DIRECTIONS
The expected output is the first line of the data below and every line after it, up to and including the line containing "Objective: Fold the", each reproduced exactly.

Collected data:
##########
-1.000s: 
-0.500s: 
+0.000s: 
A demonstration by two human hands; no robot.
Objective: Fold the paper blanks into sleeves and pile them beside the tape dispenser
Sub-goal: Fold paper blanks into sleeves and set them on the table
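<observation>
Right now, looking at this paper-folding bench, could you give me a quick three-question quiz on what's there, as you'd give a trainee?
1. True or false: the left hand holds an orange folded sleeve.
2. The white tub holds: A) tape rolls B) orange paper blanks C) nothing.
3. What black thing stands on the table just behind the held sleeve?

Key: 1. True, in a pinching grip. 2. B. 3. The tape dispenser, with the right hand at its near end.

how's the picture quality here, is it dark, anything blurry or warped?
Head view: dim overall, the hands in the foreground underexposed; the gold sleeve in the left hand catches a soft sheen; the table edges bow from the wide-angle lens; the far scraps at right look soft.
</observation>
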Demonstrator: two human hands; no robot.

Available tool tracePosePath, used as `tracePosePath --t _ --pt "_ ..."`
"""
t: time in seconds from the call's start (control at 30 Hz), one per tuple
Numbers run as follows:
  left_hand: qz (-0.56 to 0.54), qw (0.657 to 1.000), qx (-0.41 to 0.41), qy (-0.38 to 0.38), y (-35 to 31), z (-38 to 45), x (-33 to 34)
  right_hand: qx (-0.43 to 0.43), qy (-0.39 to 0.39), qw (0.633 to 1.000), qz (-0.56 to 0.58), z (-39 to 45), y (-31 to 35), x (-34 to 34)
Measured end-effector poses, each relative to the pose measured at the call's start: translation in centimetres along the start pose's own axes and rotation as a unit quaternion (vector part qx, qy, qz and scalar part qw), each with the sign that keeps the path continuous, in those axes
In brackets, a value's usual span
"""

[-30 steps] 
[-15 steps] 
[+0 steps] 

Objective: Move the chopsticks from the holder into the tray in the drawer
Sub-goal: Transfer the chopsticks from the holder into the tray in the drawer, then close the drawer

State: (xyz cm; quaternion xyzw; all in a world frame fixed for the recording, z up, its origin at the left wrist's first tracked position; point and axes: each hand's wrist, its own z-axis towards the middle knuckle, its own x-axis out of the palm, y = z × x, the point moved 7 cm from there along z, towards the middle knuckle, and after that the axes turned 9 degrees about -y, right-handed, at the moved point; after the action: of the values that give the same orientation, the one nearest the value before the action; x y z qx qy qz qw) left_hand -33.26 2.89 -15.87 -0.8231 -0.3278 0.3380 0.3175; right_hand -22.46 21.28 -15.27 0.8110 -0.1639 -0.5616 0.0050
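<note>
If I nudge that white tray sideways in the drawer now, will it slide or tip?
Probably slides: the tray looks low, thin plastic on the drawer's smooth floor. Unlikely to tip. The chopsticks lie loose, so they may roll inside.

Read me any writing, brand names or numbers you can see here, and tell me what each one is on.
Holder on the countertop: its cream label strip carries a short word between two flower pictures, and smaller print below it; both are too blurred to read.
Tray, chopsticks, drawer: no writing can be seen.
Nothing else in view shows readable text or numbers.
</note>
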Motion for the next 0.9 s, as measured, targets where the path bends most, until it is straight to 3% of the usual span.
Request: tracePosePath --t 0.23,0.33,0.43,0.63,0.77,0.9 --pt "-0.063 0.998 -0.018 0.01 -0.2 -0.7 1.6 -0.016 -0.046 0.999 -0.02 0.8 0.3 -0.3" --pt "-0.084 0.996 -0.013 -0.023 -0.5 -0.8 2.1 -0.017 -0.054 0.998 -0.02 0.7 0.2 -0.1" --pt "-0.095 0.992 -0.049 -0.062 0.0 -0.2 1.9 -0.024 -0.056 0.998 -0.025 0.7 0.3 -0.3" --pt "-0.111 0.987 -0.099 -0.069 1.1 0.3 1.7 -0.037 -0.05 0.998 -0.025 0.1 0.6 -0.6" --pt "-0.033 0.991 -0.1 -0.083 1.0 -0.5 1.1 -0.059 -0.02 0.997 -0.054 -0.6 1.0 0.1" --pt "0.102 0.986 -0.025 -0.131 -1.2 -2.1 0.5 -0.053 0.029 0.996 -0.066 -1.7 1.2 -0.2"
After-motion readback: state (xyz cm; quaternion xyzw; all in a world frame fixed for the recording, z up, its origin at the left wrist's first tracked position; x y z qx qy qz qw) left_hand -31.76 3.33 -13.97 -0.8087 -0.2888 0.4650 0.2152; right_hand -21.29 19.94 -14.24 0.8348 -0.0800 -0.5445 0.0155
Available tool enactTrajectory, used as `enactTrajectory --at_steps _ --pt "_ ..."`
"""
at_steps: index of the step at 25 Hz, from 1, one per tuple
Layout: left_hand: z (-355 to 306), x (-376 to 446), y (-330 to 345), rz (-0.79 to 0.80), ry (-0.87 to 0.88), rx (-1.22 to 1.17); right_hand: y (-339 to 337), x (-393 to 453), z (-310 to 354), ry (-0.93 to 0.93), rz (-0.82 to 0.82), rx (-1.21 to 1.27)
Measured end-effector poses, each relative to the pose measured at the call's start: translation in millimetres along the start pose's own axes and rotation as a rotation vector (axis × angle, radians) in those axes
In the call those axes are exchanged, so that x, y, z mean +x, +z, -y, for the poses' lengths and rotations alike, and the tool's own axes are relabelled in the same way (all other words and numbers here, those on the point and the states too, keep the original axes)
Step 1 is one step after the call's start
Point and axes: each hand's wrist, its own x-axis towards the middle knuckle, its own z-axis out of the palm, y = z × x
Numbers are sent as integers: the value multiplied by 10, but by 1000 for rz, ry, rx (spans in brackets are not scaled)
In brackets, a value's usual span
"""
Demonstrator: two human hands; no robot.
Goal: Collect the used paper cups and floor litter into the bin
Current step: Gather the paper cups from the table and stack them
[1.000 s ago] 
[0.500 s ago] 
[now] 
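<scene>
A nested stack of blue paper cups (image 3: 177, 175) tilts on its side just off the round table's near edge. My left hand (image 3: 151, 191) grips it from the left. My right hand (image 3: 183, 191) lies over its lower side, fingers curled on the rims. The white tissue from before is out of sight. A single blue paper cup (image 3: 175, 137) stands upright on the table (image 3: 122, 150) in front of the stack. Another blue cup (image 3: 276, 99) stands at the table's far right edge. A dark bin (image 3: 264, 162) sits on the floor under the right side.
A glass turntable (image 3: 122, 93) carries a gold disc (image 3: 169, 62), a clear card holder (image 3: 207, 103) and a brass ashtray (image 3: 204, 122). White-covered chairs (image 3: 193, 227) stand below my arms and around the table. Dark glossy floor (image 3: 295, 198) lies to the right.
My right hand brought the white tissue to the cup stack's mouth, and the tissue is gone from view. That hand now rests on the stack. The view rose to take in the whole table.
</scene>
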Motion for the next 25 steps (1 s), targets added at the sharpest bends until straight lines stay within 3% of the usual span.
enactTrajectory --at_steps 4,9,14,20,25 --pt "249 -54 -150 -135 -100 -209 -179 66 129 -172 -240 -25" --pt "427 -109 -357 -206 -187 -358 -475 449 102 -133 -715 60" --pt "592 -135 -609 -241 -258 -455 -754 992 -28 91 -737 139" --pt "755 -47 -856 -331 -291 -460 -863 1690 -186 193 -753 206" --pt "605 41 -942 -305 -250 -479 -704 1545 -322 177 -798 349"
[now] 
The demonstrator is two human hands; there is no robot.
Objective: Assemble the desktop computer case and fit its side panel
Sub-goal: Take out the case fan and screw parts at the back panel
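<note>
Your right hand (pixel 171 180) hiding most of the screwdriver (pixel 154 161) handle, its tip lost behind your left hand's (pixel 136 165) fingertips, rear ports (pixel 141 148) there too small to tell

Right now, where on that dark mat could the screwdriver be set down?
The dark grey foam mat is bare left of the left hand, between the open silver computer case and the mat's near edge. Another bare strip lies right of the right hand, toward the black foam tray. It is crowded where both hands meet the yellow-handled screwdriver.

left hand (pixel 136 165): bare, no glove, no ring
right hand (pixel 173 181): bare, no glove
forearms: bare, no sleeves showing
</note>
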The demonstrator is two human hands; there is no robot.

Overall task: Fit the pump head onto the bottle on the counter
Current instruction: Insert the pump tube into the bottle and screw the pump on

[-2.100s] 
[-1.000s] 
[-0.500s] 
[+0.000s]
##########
TASK RESPONSE
-1.000s: 
-0.500s: 
+0.000s: 
A demonstration by two human hands; no robot.
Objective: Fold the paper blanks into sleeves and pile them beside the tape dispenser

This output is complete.